Required action: If a line includes "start", copy it out of the entries.

___

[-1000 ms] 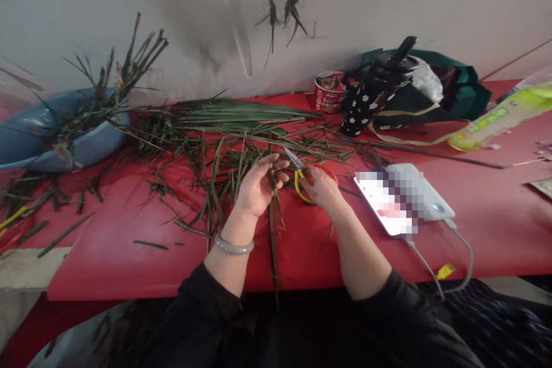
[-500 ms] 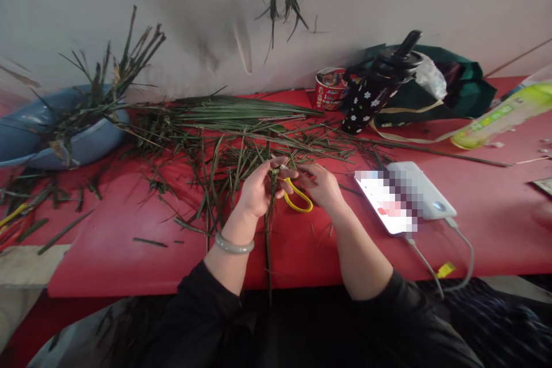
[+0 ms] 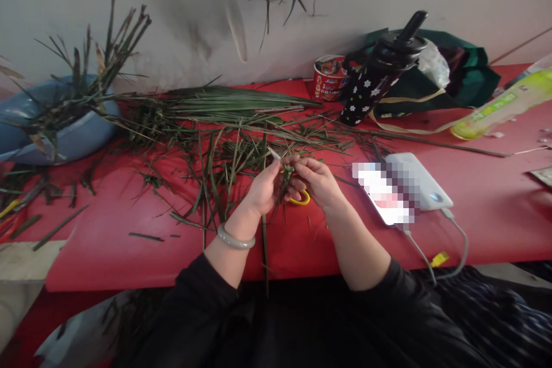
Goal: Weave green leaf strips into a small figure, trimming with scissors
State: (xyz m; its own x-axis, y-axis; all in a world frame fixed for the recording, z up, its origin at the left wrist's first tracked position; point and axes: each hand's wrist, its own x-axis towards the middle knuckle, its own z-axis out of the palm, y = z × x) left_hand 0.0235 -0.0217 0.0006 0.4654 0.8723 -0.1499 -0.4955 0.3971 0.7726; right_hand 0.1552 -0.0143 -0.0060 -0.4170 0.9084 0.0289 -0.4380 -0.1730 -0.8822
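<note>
A small woven green leaf piece (image 3: 288, 172) is pinched between my two hands, with thin leaf ends hanging below it. My left hand (image 3: 264, 188), with a pale bangle on the wrist, is closed around its left side. From the right, the fingers of my right hand (image 3: 317, 179) close on its upper part. Behind the hands shows a pair of scissors with a yellow handle loop (image 3: 301, 199); its middle is hidden by my fingers. A long leaf strip (image 3: 265, 247) runs down past my left wrist over the table edge.
Cut leaf strips (image 3: 241, 104) cover the back of the red table (image 3: 116, 207). A blue basin (image 3: 86, 137) of stalks stands left. At right are a noodle cup (image 3: 326, 83), a flowered black tumbler (image 3: 366, 89), a yellow-green bottle (image 3: 495, 109), a phone (image 3: 383, 195) and a cabled power bank (image 3: 425, 187).
The woven leaf piece has turned and now shows between both hands. My right hand has come left onto it, closer to my left hand. The whole view has shifted slightly.
</note>
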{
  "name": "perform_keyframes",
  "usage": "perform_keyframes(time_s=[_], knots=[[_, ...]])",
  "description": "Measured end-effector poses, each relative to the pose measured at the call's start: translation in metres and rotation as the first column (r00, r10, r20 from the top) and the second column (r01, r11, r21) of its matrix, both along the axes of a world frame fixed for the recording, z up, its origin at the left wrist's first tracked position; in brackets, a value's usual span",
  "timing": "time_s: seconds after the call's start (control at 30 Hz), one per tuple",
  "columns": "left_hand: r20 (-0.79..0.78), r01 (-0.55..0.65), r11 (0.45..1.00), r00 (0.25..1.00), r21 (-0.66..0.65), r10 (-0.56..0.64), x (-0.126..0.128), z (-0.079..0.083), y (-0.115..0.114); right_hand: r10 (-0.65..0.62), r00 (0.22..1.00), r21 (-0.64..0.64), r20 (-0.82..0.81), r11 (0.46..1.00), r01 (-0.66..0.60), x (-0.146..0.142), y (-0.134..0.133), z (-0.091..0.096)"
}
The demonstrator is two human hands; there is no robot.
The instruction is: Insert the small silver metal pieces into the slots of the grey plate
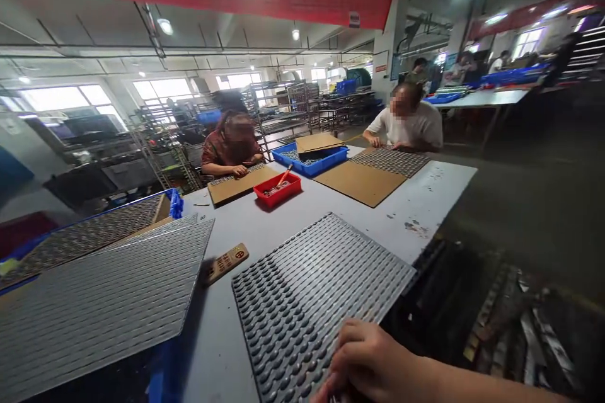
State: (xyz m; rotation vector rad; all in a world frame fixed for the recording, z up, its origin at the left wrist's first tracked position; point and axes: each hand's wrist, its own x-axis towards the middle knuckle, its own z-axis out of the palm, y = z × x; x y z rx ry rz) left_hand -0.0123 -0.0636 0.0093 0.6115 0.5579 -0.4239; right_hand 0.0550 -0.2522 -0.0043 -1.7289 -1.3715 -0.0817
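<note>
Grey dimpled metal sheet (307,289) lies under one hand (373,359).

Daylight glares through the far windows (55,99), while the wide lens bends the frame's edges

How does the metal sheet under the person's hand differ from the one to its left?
The dimpled sheet under the right hand is darker, with large rounded bumps; the ribbed sheet is paler, with finer rows. The dimpled sheet lies flat on the table; the ribbed sheet tilts over its edge. Both are rectangular embossed metal.
</note>
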Motion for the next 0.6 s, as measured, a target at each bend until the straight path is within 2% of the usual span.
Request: perform_keyframes(time_s=[0.1,0.17,0.2,0.23,0.27,0.33,0.47,0.53,0.6], knots=[[-0.025,-0.032,0.999,0.999,-0.039,0.031,-0.028,-0.028,-0.027,-0.059,0.987,-0.018,-0.150,0.998,0.057,0.005,-0.009,-0.007],[-0.060,-0.140,0.987,0.989,-0.075,0.136,-0.051,-0.044,-0.053,-0.078,0.967,-0.071,-0.245,0.996,0.062,0.013,-0.018,-0.016],[-0.049,-0.261,0.963,0.965,-0.068,0.258,-0.060,-0.049,-0.066,-0.079,0.961,-0.094,-0.267,0.994,0.056,0.017,-0.022,-0.020],[-0.077,-0.381,0.923,0.923,-0.049,0.377,-0.067,-0.051,-0.079,-0.070,0.958,-0.113,-0.279,0.993,0.040,0.023,-0.027,-0.024],[-0.102,-0.441,0.897,0.894,-0.036,0.436,-0.071,-0.051,-0.090,-0.066,0.953,-0.139,-0.294,0.990,0.025,0.029,-0.030,-0.027],[-0.152,-0.476,0.877,0.873,-0.058,0.464,-0.073,-0.048,-0.105,-0.049,0.947,-0.185,-0.319,0.983,-0.011,0.042,-0.032,-0.031],[-0.228,-0.569,0.816,0.812,-0.102,0.538,-0.068,-0.047,-0.115,0.040,0.957,-0.270,-0.288,0.955,-0.121,0.060,-0.024,-0.037],[-0.242,-0.603,0.790,0.788,-0.115,0.566,-0.067,-0.050,-0.119,0.119,0.964,-0.272,-0.236,0.945,-0.183,0.063,-0.019,-0.039],[-0.219,-0.601,0.793,0.791,-0.101,0.572,-0.066,-0.051,-0.121,0.196,0.961,-0.256,-0.197,0.935,-0.244,0.064,-0.016,-0.042]])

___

Answer for the task:
  "description": "Measured end-effector poses, each relative to the pose measured at the call's start: translation in metres and rotation as the first column (r00, r10, r20 from the top) and the second column (r01, r11, r21) of its matrix, both along the axes of a world frame fixed for the recording, z up, its origin at the left wrist's first tracked position; in brackets, a value's usual span",
  "timing": "time_s: seconds after the call's start (control at 30 Hz), one per tuple",

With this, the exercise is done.